■ What to do ■
Please give the number of lines in the material below that contain "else", and provide nothing besides that number.

■ Records provided ■
---+---

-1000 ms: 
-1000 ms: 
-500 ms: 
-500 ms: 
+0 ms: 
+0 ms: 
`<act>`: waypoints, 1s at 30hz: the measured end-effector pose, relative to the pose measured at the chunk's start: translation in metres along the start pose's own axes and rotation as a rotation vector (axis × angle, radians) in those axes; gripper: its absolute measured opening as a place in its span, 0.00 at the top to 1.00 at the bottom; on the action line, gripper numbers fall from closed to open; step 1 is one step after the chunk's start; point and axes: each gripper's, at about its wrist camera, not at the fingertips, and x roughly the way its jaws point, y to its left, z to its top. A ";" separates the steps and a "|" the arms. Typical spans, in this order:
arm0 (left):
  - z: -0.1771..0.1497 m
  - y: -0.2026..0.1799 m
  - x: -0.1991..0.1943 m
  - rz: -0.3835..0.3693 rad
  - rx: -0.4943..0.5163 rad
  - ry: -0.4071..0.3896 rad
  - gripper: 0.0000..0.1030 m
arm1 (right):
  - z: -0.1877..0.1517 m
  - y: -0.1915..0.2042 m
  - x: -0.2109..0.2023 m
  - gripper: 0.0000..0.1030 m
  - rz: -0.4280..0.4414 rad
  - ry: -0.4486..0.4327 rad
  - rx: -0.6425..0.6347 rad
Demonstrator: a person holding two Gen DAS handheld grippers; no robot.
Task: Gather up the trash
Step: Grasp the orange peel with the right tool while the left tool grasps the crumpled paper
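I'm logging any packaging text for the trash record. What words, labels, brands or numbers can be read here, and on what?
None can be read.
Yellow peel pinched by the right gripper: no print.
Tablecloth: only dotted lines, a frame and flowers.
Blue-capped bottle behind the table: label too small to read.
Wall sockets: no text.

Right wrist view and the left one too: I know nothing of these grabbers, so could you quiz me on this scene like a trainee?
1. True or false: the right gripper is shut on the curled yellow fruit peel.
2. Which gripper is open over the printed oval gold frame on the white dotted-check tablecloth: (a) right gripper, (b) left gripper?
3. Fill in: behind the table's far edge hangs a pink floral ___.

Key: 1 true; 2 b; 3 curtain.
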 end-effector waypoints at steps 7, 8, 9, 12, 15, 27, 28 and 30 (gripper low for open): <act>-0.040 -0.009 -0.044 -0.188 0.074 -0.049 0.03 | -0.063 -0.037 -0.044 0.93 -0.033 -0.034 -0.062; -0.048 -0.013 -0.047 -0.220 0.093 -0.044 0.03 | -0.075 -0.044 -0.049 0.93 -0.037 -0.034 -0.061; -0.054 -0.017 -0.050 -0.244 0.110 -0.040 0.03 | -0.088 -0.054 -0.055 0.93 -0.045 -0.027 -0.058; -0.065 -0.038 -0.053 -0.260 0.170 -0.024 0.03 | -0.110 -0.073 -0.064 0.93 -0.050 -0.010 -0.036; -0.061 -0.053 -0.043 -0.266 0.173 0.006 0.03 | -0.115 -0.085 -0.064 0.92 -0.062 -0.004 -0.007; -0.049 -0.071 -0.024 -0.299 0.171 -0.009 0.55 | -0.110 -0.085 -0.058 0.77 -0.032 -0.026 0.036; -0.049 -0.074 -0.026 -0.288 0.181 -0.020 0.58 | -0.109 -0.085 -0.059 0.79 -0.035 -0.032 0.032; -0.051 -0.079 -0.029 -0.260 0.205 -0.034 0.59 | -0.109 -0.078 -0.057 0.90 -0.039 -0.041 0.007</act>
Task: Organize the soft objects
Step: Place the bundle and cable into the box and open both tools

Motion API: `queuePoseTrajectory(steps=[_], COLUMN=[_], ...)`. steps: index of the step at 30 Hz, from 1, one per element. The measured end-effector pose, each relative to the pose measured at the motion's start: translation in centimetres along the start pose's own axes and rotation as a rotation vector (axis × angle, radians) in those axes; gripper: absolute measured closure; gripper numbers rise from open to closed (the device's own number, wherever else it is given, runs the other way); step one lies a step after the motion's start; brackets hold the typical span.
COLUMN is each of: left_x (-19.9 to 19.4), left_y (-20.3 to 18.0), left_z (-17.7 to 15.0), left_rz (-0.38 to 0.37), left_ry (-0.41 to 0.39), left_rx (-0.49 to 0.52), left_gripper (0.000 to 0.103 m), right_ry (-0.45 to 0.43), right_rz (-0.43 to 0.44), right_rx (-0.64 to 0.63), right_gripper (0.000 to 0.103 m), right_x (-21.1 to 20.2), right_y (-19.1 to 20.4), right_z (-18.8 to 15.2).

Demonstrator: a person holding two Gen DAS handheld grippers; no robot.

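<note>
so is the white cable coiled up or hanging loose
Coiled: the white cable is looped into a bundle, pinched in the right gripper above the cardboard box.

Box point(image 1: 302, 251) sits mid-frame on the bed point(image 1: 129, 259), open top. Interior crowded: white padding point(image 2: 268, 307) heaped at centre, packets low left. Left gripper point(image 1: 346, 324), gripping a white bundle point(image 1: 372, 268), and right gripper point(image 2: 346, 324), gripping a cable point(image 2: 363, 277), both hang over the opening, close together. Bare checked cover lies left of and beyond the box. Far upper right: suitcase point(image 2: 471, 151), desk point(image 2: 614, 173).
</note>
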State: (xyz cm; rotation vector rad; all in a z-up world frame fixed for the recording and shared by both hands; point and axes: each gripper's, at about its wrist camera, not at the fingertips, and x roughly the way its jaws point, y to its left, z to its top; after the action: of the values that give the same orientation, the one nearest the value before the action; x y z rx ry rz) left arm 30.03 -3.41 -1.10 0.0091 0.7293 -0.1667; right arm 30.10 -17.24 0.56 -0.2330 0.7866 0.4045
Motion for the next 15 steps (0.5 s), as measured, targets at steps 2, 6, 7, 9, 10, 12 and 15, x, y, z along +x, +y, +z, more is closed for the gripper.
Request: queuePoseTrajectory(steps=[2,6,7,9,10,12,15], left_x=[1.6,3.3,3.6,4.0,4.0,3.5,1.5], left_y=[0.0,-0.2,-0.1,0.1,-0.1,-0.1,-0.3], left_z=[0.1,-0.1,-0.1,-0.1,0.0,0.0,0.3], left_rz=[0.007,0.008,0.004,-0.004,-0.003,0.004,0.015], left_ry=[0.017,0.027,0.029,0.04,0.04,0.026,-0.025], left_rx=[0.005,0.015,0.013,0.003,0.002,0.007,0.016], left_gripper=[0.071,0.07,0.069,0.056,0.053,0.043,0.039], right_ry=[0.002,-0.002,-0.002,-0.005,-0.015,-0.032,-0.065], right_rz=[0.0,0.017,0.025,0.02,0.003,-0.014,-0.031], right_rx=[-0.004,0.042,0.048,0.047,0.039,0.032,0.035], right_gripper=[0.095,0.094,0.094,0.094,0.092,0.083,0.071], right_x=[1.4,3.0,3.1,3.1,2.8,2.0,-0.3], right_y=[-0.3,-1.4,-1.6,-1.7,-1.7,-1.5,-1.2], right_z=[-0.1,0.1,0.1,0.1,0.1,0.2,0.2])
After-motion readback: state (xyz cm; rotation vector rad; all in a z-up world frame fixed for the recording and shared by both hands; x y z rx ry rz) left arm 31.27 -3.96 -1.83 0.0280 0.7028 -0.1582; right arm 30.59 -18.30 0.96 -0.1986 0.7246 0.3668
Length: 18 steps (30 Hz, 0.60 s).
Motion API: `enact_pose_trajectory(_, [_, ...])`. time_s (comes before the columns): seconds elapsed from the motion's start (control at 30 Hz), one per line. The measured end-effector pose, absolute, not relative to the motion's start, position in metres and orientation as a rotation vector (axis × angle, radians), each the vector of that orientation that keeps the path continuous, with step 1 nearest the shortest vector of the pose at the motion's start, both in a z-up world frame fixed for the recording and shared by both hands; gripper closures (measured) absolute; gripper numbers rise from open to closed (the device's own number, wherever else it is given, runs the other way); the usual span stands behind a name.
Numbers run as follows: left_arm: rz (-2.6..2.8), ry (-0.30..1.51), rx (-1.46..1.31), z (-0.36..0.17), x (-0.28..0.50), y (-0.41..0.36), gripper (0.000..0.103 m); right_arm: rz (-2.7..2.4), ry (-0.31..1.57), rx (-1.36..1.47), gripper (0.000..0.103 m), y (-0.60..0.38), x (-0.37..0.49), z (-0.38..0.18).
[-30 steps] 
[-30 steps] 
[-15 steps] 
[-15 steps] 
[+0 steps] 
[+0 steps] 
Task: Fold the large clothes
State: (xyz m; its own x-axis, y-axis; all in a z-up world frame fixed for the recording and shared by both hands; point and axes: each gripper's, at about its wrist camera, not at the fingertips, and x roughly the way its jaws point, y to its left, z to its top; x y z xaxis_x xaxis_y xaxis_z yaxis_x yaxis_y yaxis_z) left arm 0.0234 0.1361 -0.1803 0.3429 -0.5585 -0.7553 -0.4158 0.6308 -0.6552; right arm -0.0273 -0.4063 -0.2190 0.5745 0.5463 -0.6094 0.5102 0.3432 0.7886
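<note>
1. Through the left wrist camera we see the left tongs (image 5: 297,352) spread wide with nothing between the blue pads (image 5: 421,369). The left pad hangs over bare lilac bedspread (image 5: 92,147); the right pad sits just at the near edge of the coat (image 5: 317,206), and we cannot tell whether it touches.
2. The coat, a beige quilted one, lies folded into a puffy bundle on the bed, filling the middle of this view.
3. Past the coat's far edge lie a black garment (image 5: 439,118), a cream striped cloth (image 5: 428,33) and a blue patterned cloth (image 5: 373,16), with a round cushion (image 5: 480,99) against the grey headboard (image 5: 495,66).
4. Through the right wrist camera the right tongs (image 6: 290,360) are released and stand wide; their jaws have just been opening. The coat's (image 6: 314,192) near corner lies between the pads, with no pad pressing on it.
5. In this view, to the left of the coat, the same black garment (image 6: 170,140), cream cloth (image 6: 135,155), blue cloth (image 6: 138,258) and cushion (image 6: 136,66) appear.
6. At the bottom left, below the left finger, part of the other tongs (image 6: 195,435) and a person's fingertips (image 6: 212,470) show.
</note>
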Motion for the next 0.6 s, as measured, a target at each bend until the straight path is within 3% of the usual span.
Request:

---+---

■ Output of the task ■
2